DIRECTIONS:
The word "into" may appear in the records below. Report how many lines contain it, and write nothing besides the number.

TASK MATERIAL:
——
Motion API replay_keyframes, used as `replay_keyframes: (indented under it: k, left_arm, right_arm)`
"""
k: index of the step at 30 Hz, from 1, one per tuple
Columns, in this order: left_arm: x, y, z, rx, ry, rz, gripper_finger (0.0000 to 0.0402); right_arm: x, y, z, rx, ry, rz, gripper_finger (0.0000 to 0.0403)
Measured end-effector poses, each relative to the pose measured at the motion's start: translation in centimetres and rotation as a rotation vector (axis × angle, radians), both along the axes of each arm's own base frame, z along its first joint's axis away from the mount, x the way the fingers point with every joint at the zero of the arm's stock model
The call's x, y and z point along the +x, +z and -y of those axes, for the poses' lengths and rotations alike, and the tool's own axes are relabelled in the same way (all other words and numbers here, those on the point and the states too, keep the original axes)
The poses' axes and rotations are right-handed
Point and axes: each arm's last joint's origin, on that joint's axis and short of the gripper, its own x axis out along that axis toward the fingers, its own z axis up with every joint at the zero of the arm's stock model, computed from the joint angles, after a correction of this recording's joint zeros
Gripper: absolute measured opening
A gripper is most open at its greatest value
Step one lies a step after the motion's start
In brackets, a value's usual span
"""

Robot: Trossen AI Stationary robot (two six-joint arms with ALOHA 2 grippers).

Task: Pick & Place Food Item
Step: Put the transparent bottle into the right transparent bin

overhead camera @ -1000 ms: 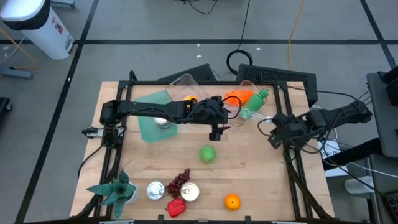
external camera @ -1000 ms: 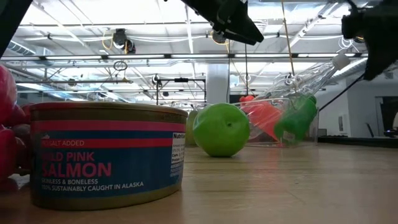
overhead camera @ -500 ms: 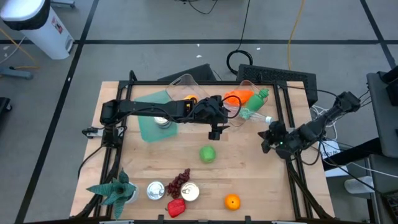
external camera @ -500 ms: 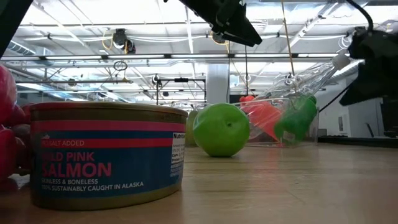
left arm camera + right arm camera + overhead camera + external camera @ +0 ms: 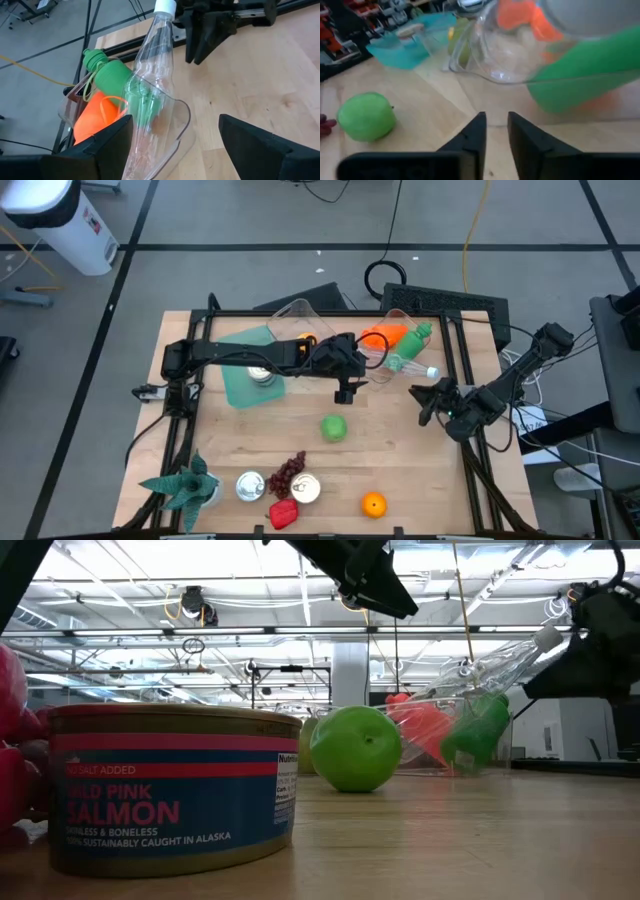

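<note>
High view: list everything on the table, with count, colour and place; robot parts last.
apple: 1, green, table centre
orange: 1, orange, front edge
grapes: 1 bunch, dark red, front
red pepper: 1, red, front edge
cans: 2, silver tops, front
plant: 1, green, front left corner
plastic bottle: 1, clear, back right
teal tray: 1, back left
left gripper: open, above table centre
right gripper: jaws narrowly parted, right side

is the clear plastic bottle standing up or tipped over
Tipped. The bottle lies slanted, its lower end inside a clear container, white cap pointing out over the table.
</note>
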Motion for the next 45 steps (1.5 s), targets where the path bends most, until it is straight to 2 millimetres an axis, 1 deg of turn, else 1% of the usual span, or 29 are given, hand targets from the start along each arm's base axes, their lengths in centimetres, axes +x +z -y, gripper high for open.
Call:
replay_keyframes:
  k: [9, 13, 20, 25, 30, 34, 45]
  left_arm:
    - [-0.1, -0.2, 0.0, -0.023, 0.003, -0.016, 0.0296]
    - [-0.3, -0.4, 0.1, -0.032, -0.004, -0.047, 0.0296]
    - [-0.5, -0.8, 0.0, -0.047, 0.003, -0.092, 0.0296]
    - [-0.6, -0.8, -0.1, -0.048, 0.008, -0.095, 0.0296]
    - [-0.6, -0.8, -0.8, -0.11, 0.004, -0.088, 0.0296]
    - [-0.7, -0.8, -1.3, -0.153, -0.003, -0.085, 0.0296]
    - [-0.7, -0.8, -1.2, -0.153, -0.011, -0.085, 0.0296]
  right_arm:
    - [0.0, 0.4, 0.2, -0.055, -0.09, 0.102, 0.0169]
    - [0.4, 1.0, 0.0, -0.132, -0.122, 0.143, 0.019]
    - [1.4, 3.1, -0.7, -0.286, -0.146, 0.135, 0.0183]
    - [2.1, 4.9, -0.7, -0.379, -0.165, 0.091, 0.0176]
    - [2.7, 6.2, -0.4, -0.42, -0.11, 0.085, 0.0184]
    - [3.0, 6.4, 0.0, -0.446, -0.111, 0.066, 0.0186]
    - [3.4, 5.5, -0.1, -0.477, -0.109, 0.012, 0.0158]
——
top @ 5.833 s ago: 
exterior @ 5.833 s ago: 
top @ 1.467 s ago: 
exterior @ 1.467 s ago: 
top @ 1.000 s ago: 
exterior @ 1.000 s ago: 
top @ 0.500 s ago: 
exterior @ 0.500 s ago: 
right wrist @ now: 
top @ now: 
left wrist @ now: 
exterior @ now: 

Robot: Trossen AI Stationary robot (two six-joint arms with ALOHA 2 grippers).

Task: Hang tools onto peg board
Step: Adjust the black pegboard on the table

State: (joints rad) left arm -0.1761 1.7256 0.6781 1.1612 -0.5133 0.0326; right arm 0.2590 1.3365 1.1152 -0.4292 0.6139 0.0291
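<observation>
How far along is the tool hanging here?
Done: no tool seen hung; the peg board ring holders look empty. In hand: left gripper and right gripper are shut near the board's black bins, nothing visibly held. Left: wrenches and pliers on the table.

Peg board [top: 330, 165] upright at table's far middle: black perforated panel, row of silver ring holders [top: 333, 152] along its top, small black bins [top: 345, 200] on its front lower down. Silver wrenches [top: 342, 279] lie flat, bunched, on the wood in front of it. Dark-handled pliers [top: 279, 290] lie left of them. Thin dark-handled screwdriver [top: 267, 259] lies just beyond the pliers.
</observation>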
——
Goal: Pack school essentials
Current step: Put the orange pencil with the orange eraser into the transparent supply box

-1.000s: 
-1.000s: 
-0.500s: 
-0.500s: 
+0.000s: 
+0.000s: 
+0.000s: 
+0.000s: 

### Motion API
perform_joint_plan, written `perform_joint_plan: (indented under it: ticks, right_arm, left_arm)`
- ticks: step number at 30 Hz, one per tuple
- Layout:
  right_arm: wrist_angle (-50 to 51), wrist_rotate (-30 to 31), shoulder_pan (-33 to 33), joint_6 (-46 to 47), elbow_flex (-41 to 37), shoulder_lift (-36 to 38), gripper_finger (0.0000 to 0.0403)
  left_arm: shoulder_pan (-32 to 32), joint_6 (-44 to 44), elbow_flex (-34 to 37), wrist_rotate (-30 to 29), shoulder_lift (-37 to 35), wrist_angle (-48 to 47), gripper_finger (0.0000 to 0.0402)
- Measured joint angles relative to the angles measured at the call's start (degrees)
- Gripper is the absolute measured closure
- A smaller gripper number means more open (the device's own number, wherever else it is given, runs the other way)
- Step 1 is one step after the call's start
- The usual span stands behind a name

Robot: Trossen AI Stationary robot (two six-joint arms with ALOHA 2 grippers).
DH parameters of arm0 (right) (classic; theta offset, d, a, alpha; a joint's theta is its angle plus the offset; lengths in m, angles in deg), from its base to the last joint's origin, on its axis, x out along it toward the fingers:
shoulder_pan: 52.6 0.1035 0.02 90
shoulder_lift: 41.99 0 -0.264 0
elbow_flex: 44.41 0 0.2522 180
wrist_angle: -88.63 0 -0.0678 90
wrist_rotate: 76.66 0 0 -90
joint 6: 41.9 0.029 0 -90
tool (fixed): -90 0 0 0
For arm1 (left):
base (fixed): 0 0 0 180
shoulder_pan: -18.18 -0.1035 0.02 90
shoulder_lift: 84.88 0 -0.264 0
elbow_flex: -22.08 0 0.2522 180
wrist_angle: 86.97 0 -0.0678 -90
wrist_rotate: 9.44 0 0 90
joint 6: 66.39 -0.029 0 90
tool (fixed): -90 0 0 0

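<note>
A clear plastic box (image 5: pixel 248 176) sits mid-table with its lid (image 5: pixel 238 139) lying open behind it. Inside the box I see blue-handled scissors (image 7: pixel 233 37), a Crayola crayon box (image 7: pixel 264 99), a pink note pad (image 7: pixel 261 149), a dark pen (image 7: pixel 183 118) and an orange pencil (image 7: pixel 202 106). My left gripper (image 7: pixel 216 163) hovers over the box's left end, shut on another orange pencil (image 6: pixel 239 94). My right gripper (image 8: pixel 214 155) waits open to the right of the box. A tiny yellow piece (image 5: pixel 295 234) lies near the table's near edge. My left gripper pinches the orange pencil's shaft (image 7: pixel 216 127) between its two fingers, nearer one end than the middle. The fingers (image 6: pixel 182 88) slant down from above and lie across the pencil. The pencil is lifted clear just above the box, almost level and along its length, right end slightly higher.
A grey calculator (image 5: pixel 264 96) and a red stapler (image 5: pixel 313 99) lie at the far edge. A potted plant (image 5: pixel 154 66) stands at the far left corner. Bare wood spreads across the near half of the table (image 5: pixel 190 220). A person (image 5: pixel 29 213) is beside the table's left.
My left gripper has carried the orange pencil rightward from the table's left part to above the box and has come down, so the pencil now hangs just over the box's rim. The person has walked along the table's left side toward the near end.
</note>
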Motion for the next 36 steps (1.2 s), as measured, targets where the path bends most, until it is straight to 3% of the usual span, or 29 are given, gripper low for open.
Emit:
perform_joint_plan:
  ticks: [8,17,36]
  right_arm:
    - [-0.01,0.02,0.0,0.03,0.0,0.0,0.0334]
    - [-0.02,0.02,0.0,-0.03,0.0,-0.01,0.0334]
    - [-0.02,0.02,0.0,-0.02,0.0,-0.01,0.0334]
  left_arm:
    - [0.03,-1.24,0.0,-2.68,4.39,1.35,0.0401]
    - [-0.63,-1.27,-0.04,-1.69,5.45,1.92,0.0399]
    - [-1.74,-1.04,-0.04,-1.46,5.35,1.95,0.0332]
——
SOLVED PROBLEM:
2